Description of the task ▸ Using the material below, return exactly the lines between the one holding "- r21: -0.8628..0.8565" and the one holding "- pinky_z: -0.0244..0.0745", inclusive, and no others.

Available data ▸
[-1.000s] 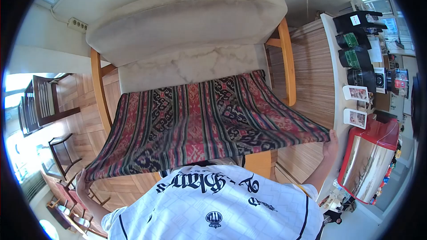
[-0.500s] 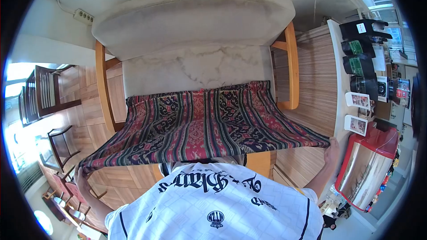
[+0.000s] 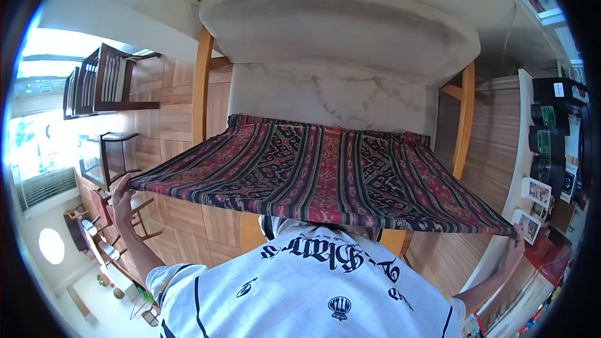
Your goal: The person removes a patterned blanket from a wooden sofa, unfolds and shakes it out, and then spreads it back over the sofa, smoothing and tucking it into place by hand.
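A striped woven cloth [image 3: 319,172] in red, black and green is stretched wide in front of my body. Its far edge rests on the stained pale seat of a wooden-armed sofa [image 3: 332,91]. My left hand [image 3: 122,199] is closed on the cloth's near left corner, out past the left armrest. At the opposite near corner, my right hand [image 3: 514,242] grips the cloth beyond the right armrest. Between the two hands the near edge runs taut, just in front of my white shirt [image 3: 313,281].
Wooden armrests [image 3: 202,87] flank the sofa seat. Dark chairs [image 3: 109,81] stand on the wooden floor to the left. On the right, a white ledge [image 3: 523,125] holds black packages and small cards, with a red container [image 3: 544,253] close to my right hand.
My view has turned, shifting the sofa rightward. My left hand has risen relative to my right, so the near edge now slopes down to the right. Both hands keep hold of the cloth.
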A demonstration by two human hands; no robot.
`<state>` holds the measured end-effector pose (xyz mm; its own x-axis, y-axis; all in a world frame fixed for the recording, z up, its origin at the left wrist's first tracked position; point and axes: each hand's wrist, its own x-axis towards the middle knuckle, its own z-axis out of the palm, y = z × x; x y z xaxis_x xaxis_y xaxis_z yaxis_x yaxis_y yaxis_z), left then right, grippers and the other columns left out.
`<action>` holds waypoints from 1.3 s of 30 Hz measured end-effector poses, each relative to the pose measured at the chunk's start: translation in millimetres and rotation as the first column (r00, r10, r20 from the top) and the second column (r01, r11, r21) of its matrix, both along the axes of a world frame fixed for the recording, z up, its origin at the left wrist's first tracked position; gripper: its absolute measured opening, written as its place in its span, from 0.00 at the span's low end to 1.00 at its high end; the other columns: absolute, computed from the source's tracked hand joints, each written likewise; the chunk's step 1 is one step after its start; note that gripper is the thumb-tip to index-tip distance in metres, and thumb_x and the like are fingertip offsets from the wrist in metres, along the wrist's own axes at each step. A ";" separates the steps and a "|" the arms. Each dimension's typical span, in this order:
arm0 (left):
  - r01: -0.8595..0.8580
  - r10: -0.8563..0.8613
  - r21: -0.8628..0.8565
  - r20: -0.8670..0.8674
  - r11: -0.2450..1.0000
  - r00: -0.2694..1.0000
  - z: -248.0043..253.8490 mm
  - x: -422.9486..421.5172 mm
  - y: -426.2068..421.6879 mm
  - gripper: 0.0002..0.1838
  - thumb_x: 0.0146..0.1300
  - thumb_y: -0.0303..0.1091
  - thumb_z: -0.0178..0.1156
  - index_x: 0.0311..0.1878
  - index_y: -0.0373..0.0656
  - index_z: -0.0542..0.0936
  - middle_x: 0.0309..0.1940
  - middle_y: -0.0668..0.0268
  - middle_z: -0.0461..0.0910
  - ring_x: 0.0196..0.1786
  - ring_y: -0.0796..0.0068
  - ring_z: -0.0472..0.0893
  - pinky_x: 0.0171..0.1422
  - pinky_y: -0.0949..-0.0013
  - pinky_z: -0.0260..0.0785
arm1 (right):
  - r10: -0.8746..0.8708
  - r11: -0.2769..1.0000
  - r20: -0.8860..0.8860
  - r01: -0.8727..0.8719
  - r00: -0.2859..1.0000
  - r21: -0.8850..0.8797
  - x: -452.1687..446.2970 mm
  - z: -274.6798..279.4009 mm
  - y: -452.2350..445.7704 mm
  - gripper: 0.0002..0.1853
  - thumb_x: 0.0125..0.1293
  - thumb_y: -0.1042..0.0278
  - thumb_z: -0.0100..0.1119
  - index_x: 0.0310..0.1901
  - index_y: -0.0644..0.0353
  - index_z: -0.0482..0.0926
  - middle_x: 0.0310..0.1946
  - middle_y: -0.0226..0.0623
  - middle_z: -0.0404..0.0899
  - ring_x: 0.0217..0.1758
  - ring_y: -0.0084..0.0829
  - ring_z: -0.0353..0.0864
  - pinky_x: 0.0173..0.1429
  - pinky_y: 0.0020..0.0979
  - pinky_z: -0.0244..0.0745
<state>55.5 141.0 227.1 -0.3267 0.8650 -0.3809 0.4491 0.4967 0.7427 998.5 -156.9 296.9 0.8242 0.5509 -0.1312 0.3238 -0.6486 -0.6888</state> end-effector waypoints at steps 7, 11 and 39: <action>0.275 -0.209 0.061 -0.500 0.960 0.840 3.4 4.5 15.1 0.11 0.59 0.21 0.50 0.44 0.36 0.77 0.34 0.65 0.73 0.36 0.78 0.74 0.43 0.77 0.67 | 0.274 0.947 0.420 -0.165 0.865 -0.277 39.4 1.8 -3.5 0.12 0.60 0.81 0.46 0.45 0.67 0.74 0.42 0.39 0.74 0.45 0.30 0.72 0.52 0.28 0.66; 0.530 -0.117 0.278 -0.796 0.801 0.594 -8.9 16.4 33.9 0.10 0.58 0.21 0.49 0.40 0.38 0.78 0.29 0.60 0.73 0.34 0.69 0.75 0.31 0.68 0.66 | 0.333 0.926 0.601 -0.130 0.727 -0.356 38.9 -5.2 33.2 0.11 0.61 0.76 0.50 0.45 0.66 0.75 0.41 0.42 0.75 0.44 0.33 0.74 0.50 0.29 0.67; -0.236 -0.213 0.662 0.523 0.711 0.825 -191.1 223.0 464.1 0.17 0.68 0.29 0.32 0.56 0.29 0.53 0.56 0.43 0.60 0.62 0.52 0.62 0.65 0.59 0.58 | 0.072 0.657 -0.423 0.276 0.903 0.701 157.5 -205.2 474.3 0.17 0.67 0.72 0.25 0.51 0.77 0.56 0.50 0.63 0.65 0.54 0.52 0.69 0.60 0.45 0.68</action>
<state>278.5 605.1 36.1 -0.2787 0.9399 0.1972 -0.1278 -0.2398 0.9624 1156.0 317.4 91.7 0.8535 0.5197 -0.0375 -0.1125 0.1135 -0.9871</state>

Result of the task ▸
  - r21: -0.8628..0.8565
  - r20: -0.8670..0.8674
  - r11: -0.2450..1.0000
  - r00: -0.2694..1.0000
  - z: -248.0043..253.8490 mm
  - x: -422.9486..421.5172 mm
  - y: -426.2068..421.6879 mm
  - gripper: 0.0002..0.1838
  - thumb_x: 0.0146..0.1300
  - thumb_y: -0.0303..0.1091
  - thumb_z: -0.0178..0.1156
  - index_x: 0.0311..0.1878
  - index_y: -0.0373..0.0656
  - index_z: -0.0542..0.0936
  - middle_x: 0.0309..0.1940
  - middle_y: -0.0668..0.0268
  - middle_z: -0.0461..0.0910
  - ring_x: 0.0196..0.1786
  - ring_y: -0.0796..0.0068
  - ring_z: -0.0472..0.0893
  - pinky_x: 0.0171..0.1422
  - pinky_y: -0.0949..-0.0013
  - pinky_z: -0.0260..0.0785
arm1 (right):
  - r10: -0.8746..0.8708
  - r11: -0.2769..1.0000
  - r20: -0.8860..0.8860
  - r01: -0.8727..0.8719
  - r00: -0.2859..1.0000
  - r21: -0.8850..0.8797
  - x: -452.1687..446.2970 mm
  - z: -274.6798..279.4009 mm
  - y: -452.2350..445.7704 mm
  - gripper: 0.0002..0.1853
  - thumb_x: 0.0125..0.1293
  - thumb_y: -0.1042..0.0278
  - thumb_z: -0.0100..0.1119
  - index_x: 0.0310..0.1901
  - index_y: -0.0644..0.0353
  - index_z: -0.0482..0.0926
  - middle_x: 0.0310..0.1946
  - middle_y: -0.0226..0.0623
  - middle_z: -0.0404..0.0899
  - ring_x: 0.0217..0.1758
  - ring_y: -0.0084..0.0829
  - ring_z: -0.0353..0.0864
  - pinky_x: 0.0173..0.1429
  - pinky_y: 0.0020..0.0979
  - pinky_z: -0.0244..0.0745

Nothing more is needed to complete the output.